*Exercise brief*. Without including the pictures, copy each line below exactly as it reads.

*Information shown*.
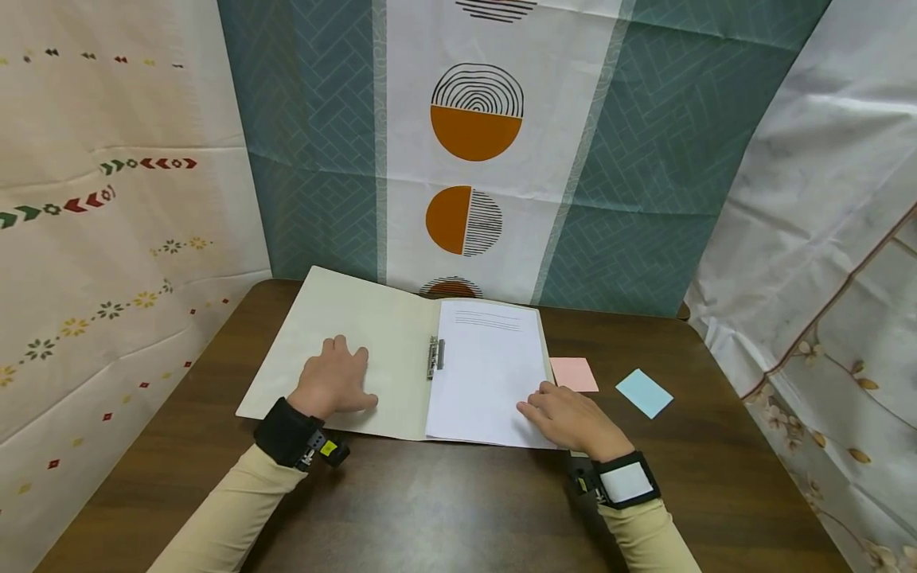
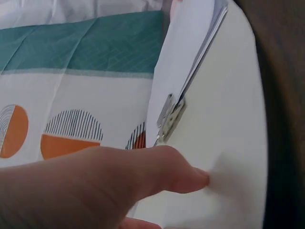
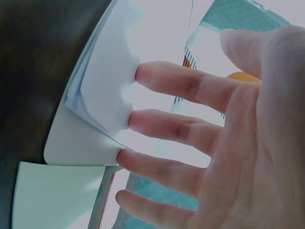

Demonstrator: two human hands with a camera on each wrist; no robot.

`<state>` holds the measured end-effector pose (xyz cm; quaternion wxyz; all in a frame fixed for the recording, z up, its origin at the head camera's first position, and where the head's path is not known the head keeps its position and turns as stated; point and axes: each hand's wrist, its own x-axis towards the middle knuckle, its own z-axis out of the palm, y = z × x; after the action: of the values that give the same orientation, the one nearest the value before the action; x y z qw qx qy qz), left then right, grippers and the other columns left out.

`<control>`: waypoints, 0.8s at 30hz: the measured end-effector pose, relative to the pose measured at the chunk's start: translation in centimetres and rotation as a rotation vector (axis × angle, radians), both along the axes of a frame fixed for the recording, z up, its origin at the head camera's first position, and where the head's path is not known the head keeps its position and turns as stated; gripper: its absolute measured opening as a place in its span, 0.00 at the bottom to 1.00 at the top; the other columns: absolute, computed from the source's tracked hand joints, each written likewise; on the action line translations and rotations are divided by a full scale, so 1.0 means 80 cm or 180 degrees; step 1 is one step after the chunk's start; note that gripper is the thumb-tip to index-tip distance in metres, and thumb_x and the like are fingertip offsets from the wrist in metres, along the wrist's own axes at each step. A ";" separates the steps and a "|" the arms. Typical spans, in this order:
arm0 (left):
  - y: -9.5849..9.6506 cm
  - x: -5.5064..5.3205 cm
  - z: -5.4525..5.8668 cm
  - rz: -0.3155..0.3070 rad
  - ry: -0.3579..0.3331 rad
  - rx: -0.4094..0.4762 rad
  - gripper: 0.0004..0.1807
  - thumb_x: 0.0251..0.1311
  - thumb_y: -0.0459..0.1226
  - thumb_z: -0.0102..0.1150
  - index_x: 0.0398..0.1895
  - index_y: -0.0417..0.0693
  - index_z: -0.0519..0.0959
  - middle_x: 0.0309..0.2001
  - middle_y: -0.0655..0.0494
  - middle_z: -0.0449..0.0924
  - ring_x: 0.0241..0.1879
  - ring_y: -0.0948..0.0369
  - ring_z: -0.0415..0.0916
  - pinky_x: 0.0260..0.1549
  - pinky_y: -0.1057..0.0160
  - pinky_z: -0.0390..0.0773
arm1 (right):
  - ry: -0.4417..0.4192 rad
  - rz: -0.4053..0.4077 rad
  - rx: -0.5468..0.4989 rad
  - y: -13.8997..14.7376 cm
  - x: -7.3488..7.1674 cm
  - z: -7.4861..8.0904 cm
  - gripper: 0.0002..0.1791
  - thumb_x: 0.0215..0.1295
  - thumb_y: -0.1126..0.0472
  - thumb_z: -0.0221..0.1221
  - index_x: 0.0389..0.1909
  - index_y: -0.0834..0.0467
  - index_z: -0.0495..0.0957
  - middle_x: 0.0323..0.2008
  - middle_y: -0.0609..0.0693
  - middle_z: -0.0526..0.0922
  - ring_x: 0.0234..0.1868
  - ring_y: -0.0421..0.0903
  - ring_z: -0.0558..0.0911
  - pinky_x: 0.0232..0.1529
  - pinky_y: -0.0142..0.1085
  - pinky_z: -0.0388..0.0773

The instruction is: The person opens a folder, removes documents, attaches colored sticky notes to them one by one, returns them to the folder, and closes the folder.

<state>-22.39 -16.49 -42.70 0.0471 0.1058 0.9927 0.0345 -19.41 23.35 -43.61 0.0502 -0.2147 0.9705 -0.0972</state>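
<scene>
A cream folder [image 1: 390, 318] lies spread wide on the table, with a metal clip [image 1: 433, 357] along its fold. White sheets [image 1: 480, 382] lie on its right half, the top one printed with a few lines near its upper edge. My left hand [image 1: 334, 380] is on the left cover, fingers spread; its thumb [image 2: 186, 179] reaches toward the clip side in the left wrist view. At the lower right edge of the sheets is my right hand [image 1: 573, 418]. Its fingers [image 3: 167, 78] extend fairly straight, tips at the paper, gripping nothing.
A pink square of paper [image 1: 575, 374] sits against the folder's right edge, and a light blue one [image 1: 645, 393] lies farther right. Patterned cloths [image 1: 315, 159] hang behind and on both sides of the brown table [image 1: 430, 509].
</scene>
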 end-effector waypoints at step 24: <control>0.063 0.030 -0.012 -0.0020 0.0361 0.0057 0.47 0.70 0.74 0.56 0.48 0.33 0.87 0.49 0.30 0.81 0.51 0.39 0.81 0.36 0.46 0.87 | -0.0005 -0.0046 0.0044 -0.004 0.001 0.001 0.21 0.86 0.47 0.57 0.49 0.56 0.92 0.40 0.50 0.85 0.37 0.43 0.77 0.42 0.42 0.77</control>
<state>-20.01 -11.41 -43.64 -0.0101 0.1110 0.9931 0.0371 -19.36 23.04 -43.56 0.0517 -0.2072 0.9727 -0.0910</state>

*Answer section*.
Demonstrator: two human hands with a camera on each wrist; no robot.

`<state>` holds the measured end-effector pose (xyz cm; quaternion wxyz; all in a frame fixed for the recording, z up, its origin at the head camera's first position, and where the head's path is not known the head keeps its position and turns as stated; point and axes: each hand's wrist, its own x-axis towards the middle knuckle, its own z-axis out of the palm, y = z × x; after the action: of the values that give the same orientation, the one nearest the value before the action; x y z qw qx qy qz), left then right, grippers and the other columns left out.

`<control>`: waypoints, 0.8s at 30hz: the measured end-effector pose, relative to the pose measured at the chunk's start: translation in centimetres and rotation as a rotation vector (axis × angle, radians), both along the axes of a frame fixed for the recording, z up, its origin at the head camera's first position, and where the head's path is not known the head keeps its position and turns as stated; gripper: its absolute measured opening as a place in its span, 0.00 at the bottom to 1.00 at the top; the other columns: absolute, computed from the source's tracked hand joints, each written likewise; on the action line translations and rotations are divided by a full scale, so 1.0 means 80 cm or 180 degrees; step 1 is one step after the chunk's start; note that gripper is the thumb-tip to index-tip distance in metres, and thumb_x and the like are fingertip offsets from the wrist in metres, along the wrist's own axes at each step. A ";" separates the steps and a "|" the arms. Typical spans, in this order:
arm0 (left):
  - y: -9.5849..9.6506 cm
  - x: -5.5064..5.3205 cm
  - z: -5.4525..5.8668 cm
  - rz: -0.3155..0.3070 rad
  - ry: -0.3579..0.3331 rad
  - rx: -0.4094..0.4762 rad
  - gripper: 0.0004..0.1807
  - thumb_x: 0.0251..0.1311
  - thumb_y: -0.0459..0.1226
  - thumb_z: -0.0102..0.1150
  - index_x: 0.0398..0.1895
  - index_y: -0.0417..0.0693
  - index_z: -0.0519..0.0959
  - middle_x: 0.0309..0.2001
  - middle_y: -0.0655..0.0494
  - middle_z: -0.0449..0.0924
  - ring_x: 0.0241..0.1879
  - ring_y: -0.0948..0.0369
  - ring_z: -0.0415..0.0916
  - pinky_x: 0.0260..0.1549
  - pinky_y: -0.1057..0.0160
  - pinky_z: -0.0390..0.0773
arm1 (right):
  - ry: -0.4417..0.4192 rad
  - rz: -0.4053..0.4077 rad
  - rx: -0.5468..0.4989 rad
  - y: -13.8997..14.7376 cm
  - x: -7.3488..7.1674 cm
  - z: -7.4861..8.0904 cm
  - gripper: 0.0002..0.1791
  - thumb_x: 0.0215..0.1295
  - thumb_y: -0.1126..0.0472
  - thumb_z: -0.0221..0.1221
  - index_x: 0.0389..0.1909
  - index_y: -0.0834..0.0467
  - index_z: -0.0495..0.0957
  - middle_x: 0.0323..0.2008
  - middle_y: -0.0609..0.0693
  - middle_z: -0.0526..0.0922
  - ring_x: 0.0234..0.1868
  - ring_y: -0.0421..0.0903
  - ring_z: -0.0558..0.0911
  - pinky_x: 0.0232..0.1529
  - pinky_y: -0.0142..0.1085
  - pinky_z: -0.0388..0.0773

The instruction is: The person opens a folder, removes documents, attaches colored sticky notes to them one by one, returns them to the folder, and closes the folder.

<state>-22.39 -16.49 -42.70 0.0471 0.1058 0.9927 0.0345 -19.41 23.35 -43.61 0.0502 -0.2147 0.9705 -0.0972</state>
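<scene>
A cream folder [image 1: 390, 318] lies spread wide on the table, with a metal clip [image 1: 433, 357] along its fold. White sheets [image 1: 480, 382] lie on its right half, the top one printed with a few lines near its upper edge. My left hand [image 1: 334, 380] is on the left cover, fingers spread; its thumb [image 2: 186, 179] reaches toward the clip side in the left wrist view. At the lower right edge of the sheets is my right hand [image 1: 573, 418]. Its fingers [image 3: 167, 78] extend fairly straight, tips at the paper, gripping nothing.
A pink square of paper [image 1: 575, 374] sits against the folder's right edge, and a light blue one [image 1: 645, 393] lies farther right. Patterned cloths [image 1: 315, 159] hang behind and on both sides of the brown table [image 1: 430, 509].
</scene>
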 end-effector waypoints at step 24: <control>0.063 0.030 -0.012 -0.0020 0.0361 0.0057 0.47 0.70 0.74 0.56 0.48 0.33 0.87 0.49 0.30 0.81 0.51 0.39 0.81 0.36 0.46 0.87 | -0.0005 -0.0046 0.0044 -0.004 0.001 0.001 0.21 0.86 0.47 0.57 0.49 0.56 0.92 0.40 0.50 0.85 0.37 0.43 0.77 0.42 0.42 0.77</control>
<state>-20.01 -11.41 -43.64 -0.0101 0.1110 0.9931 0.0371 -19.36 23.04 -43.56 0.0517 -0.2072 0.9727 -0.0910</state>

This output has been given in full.